Restate each entry below exactly; pictures stay out of the copy.

Saved data entries

--------------------------------

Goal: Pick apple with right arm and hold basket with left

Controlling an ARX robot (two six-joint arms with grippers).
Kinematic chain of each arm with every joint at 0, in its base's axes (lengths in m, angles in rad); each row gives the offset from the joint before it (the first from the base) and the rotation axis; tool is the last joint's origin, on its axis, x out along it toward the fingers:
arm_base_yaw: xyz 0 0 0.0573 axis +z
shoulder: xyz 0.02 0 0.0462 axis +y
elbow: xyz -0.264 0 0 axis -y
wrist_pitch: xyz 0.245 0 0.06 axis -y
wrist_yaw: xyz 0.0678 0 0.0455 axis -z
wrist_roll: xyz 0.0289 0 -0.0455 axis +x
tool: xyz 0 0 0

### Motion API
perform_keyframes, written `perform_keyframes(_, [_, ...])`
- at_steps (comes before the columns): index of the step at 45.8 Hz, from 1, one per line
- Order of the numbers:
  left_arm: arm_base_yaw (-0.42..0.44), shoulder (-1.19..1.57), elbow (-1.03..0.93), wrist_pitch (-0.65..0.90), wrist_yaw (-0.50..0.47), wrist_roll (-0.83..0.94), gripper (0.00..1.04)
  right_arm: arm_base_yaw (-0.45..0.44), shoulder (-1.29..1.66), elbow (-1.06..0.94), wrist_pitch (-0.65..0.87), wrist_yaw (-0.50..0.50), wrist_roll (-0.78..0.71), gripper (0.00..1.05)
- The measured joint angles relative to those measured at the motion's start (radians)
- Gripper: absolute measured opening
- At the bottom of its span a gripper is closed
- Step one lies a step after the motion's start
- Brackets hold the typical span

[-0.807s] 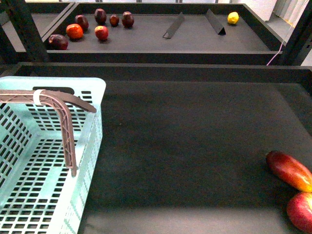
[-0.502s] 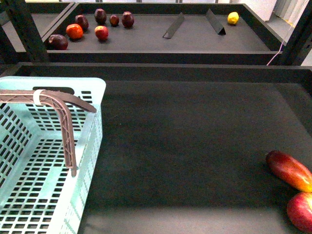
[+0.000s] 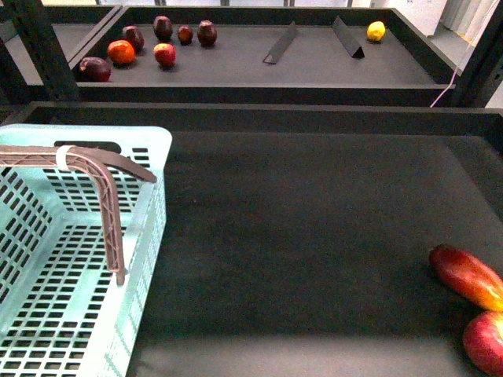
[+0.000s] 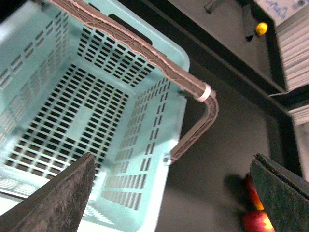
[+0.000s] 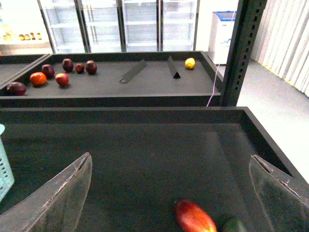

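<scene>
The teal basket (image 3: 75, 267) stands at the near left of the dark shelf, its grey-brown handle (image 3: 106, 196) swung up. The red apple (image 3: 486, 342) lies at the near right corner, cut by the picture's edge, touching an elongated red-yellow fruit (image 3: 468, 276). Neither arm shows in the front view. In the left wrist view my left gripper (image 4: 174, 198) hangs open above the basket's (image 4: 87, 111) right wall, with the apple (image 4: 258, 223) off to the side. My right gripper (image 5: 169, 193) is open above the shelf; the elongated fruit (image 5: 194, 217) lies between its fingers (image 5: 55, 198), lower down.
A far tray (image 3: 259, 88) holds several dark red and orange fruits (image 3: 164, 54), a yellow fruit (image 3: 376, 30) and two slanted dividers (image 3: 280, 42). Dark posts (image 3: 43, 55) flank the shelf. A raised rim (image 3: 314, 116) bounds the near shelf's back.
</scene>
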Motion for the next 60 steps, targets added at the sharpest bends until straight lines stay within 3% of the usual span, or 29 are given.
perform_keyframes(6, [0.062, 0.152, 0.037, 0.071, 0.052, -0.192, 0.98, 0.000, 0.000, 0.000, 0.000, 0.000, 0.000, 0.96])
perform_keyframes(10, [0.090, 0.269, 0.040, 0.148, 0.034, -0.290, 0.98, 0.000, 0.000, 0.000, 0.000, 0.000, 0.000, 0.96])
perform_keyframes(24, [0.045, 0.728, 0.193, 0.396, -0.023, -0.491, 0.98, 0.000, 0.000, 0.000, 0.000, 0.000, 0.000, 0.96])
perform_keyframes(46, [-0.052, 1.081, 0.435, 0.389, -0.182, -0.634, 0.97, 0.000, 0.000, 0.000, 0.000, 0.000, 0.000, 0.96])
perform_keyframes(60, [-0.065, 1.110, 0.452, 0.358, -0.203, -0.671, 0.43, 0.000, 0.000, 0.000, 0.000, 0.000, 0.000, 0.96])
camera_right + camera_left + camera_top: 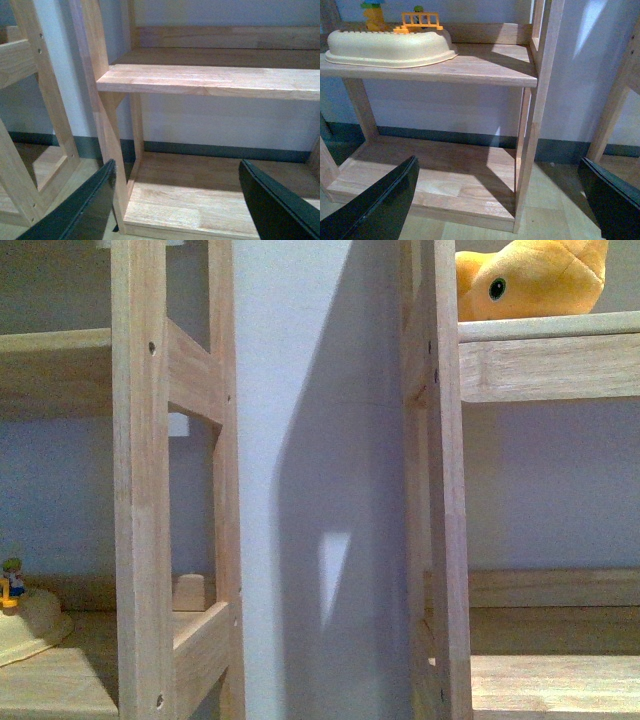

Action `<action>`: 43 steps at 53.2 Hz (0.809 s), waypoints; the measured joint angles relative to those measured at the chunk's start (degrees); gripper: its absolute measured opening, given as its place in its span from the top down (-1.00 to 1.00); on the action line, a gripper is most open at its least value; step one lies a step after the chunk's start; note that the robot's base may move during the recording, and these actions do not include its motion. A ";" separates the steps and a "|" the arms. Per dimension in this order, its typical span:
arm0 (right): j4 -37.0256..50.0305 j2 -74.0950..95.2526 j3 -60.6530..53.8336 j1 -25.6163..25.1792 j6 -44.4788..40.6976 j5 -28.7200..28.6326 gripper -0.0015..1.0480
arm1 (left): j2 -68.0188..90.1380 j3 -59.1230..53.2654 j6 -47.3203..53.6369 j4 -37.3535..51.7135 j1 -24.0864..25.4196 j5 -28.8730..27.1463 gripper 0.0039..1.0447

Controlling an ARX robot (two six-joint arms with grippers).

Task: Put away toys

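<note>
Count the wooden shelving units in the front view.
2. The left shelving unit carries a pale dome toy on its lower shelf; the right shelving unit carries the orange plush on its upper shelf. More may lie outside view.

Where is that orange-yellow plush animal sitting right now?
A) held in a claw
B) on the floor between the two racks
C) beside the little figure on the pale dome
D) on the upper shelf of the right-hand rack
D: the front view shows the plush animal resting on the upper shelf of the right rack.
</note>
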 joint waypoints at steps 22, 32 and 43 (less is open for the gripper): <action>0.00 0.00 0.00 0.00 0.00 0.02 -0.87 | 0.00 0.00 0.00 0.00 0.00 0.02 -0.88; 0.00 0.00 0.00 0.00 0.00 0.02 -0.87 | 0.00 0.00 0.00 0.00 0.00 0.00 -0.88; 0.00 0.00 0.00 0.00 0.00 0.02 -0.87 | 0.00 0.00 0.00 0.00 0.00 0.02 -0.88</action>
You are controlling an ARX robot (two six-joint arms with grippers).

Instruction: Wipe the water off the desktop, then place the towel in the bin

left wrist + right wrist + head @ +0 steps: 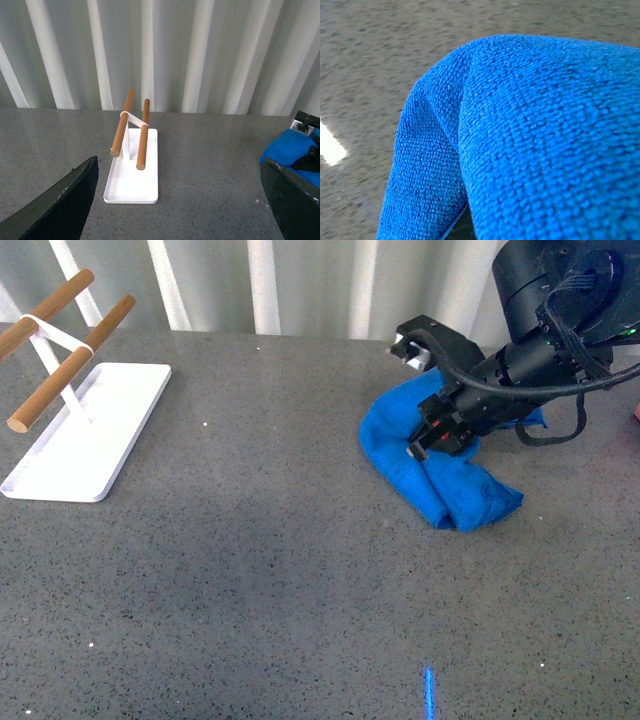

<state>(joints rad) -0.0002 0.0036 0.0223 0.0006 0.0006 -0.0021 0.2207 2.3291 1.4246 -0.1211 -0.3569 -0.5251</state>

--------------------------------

• _THE COMPLETED TASK_:
Goal: Pick apple with right arm and hold basket with left

Controlling an ARX robot (two six-joint arms with grippers).
Kinematic chain of each arm with every joint at 0, in its base's axes (lengths in m, angles in rad); each row gives the offset from the joint before it (the first from the base) and the rotation axis; tool is the last joint's origin, on its axis, x out along it toward the fingers:
arm_base_yaw: xyz 0 0 0.0573 axis +z
shoulder: xyz 0.02 0 0.0462 axis +y
elbow: xyz -0.264 0 0 axis -y
wrist_pitch: xyz 0.245 0 0.06 axis -y
wrist_yaw: xyz 0.0678 0 0.0455 axis -z
wrist_roll: xyz 0.0289 0 -0.0455 axis +x
tool: xyz 0 0 0

### Motion API
perform_keyframes, written `perform_keyframes(_, [_, ...])`
- at_steps (comes before the columns): index of the step at 45.8 Hz, from 1, one per line
- Order of the numbers:
  left_arm: arm_base_yaw (-0.42..0.44), shoulder (-1.19..1.57), elbow (-1.03..0.93), wrist_pitch (-0.65..0.90), wrist_yaw (-0.50..0.47), wrist_roll (-0.83..0.94), gripper (0.00..1.04)
  right_arm: arm_base_yaw (-0.45..0.44), shoulder (-1.29..1.66), elbow (-1.06..0.94), wrist_pitch (-0.65..0.87), wrist_yaw (-0.50..0.50), wrist_roll (-0.78..0.71), gripper (0.00..1.05)
- The measured joint angles relative to those measured at the motion's start (radians)
- Gripper: absolute measured opening
- At the bottom of its span a gripper is closed
- Step one lies a step after the motion's start
- Brackets hold the typical span

[-0.807s] 
[-0.502s] 
[+0.000s] 
[+0.000s] 
[+0.000s] 

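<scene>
The teal basket (image 3: 75, 267) stands at the near left of the dark shelf, its grey-brown handle (image 3: 106, 196) swung up. The red apple (image 3: 486, 342) lies at the near right corner, cut by the picture's edge, touching an elongated red-yellow fruit (image 3: 468, 276). Neither arm shows in the front view. In the left wrist view my left gripper (image 4: 174, 198) hangs open above the basket's (image 4: 87, 111) right wall, with the apple (image 4: 258, 223) off to the side. My right gripper (image 5: 169, 193) is open above the shelf; the elongated fruit (image 5: 194, 217) lies between its fingers (image 5: 55, 198), lower down.
A far tray (image 3: 259, 88) holds several dark red and orange fruits (image 3: 164, 54), a yellow fruit (image 3: 376, 30) and two slanted dividers (image 3: 280, 42). Dark posts (image 3: 43, 55) flank the shelf. A raised rim (image 3: 314, 116) bounds the near shelf's back.
</scene>
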Motion for the next 60 steps, targets added at the sharpest bends until straight lines stay within 3% of the usual span, or 29 are given.
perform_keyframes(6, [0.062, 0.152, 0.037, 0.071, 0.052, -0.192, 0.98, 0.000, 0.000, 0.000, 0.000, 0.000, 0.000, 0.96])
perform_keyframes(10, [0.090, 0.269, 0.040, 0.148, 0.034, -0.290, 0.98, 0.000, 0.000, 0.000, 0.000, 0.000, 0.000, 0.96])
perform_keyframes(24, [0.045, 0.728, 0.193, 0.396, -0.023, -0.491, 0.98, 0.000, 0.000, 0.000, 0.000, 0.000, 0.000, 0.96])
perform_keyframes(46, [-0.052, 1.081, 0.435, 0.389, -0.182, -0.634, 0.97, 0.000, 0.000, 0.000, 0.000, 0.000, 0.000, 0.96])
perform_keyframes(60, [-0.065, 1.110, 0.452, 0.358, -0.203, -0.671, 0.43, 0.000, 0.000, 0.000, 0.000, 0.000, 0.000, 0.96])
camera_right + camera_left + camera_top: 

Action `<action>`: 43 steps at 53.2 Hz (0.809 s), waypoints; the measured joint angles relative to those measured at the chunk's start (degrees); gripper: its absolute measured opening, given as its place in its span from the top down (-1.00 to 1.00); on the action line, a gripper is most open at its least value; step one lies a step after the chunk's start; note that the robot's base may move during the recording, and these actions do not include its motion. A ";" separates the steps and a "|" the arms. Per dimension in this order, its typical span:
arm0 (right): j4 -37.0256..50.0305 j2 -74.0950..95.2526 j3 -60.6530..53.8336 j1 -25.6163..25.1792 j6 -44.4788..40.6976 j5 -28.7200..28.6326 gripper -0.0015..1.0480
arm1 (left): j2 -68.0188..90.1380 j3 -59.1230..53.2654 j6 -47.3203..53.6369 j4 -37.3535..51.7135 j1 -24.0864..25.4196 j5 -28.8730..27.1463 gripper 0.0039..1.0447

Controlling an ARX robot (two six-joint arms with grippers).

Task: Put away toys

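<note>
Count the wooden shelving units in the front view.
2. The left shelving unit carries a pale dome toy on its lower shelf; the right shelving unit carries the orange plush on its upper shelf. More may lie outside view.

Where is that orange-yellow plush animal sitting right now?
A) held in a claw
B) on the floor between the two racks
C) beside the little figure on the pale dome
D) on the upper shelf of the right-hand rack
D: the front view shows the plush animal resting on the upper shelf of the right rack.
</note>
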 joint waypoints at steps 22, 32 and 43 (less is open for the gripper): <action>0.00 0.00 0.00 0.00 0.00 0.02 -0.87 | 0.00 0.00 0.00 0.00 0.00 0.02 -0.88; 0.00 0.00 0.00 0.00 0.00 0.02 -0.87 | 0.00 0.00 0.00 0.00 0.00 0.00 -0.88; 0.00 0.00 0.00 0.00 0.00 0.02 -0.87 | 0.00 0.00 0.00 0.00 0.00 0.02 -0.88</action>
You are controlling an ARX robot (two six-joint arms with grippers).

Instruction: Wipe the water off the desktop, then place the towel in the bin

left wrist + right wrist + head @ +0 steps: 

<state>(joints rad) -0.0002 0.0036 0.0223 0.0006 0.0006 -0.0021 0.2207 2.3291 1.4246 -0.1211 -0.3569 -0.5251</state>

Nothing else is needed to finish the exercise.